— What this task involves —
Could you show each line of the records that contains the word "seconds"?

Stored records
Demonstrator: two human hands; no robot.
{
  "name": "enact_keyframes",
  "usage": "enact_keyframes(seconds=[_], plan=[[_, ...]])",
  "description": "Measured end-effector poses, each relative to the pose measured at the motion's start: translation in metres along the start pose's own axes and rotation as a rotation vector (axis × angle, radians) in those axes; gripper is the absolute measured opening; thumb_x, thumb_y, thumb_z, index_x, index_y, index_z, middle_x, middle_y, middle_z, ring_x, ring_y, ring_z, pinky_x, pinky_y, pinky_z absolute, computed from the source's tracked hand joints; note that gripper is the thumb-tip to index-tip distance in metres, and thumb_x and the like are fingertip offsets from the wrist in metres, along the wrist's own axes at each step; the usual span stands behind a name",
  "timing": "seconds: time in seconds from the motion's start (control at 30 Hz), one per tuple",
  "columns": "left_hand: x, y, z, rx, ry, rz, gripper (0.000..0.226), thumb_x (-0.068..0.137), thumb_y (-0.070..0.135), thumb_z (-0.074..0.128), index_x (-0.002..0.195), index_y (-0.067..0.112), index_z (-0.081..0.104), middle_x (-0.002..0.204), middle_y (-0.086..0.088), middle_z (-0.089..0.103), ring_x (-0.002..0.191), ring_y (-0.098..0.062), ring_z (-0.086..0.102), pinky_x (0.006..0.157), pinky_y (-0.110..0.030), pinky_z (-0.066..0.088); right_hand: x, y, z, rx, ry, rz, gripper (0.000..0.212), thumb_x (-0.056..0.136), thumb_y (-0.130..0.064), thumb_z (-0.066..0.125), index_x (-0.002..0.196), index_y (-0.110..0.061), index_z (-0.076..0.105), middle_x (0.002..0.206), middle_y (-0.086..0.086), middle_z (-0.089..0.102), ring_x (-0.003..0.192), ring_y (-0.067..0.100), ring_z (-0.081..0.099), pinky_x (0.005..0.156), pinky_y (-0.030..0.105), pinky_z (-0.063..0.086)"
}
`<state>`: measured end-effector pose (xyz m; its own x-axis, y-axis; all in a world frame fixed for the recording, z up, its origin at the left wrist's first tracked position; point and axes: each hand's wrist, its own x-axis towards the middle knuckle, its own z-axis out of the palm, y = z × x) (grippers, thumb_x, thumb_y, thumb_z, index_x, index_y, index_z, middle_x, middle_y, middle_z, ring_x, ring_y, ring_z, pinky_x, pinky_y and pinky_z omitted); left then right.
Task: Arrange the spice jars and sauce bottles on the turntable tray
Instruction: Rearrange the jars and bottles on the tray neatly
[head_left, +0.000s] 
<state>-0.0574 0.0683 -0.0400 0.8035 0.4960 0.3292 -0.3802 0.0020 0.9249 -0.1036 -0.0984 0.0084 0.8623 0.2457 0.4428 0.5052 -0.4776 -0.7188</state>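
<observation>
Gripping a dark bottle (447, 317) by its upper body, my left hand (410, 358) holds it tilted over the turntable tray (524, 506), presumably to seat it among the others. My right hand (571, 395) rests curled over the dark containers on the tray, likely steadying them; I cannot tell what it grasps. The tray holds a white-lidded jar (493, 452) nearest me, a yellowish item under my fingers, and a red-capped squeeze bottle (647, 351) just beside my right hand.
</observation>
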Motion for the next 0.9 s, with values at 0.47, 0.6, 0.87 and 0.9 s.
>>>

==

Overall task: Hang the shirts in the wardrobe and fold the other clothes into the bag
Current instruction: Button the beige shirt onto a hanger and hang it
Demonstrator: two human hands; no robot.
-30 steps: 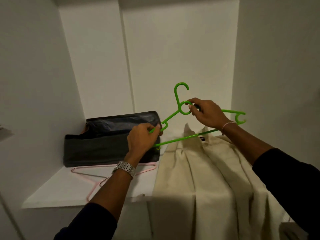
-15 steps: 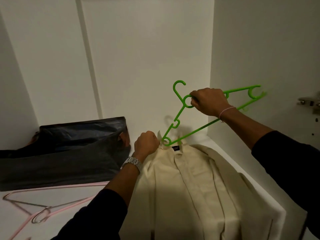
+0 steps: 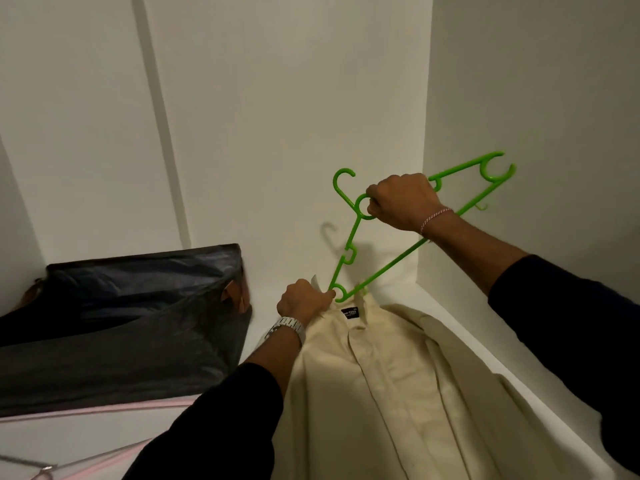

— Exercise result —
  "usage": "enact_keyframes(seconds=[_], plan=[[_, ...]])",
  "timing": "seconds: time in seconds from the motion's start (control at 30 Hz), one per tuple",

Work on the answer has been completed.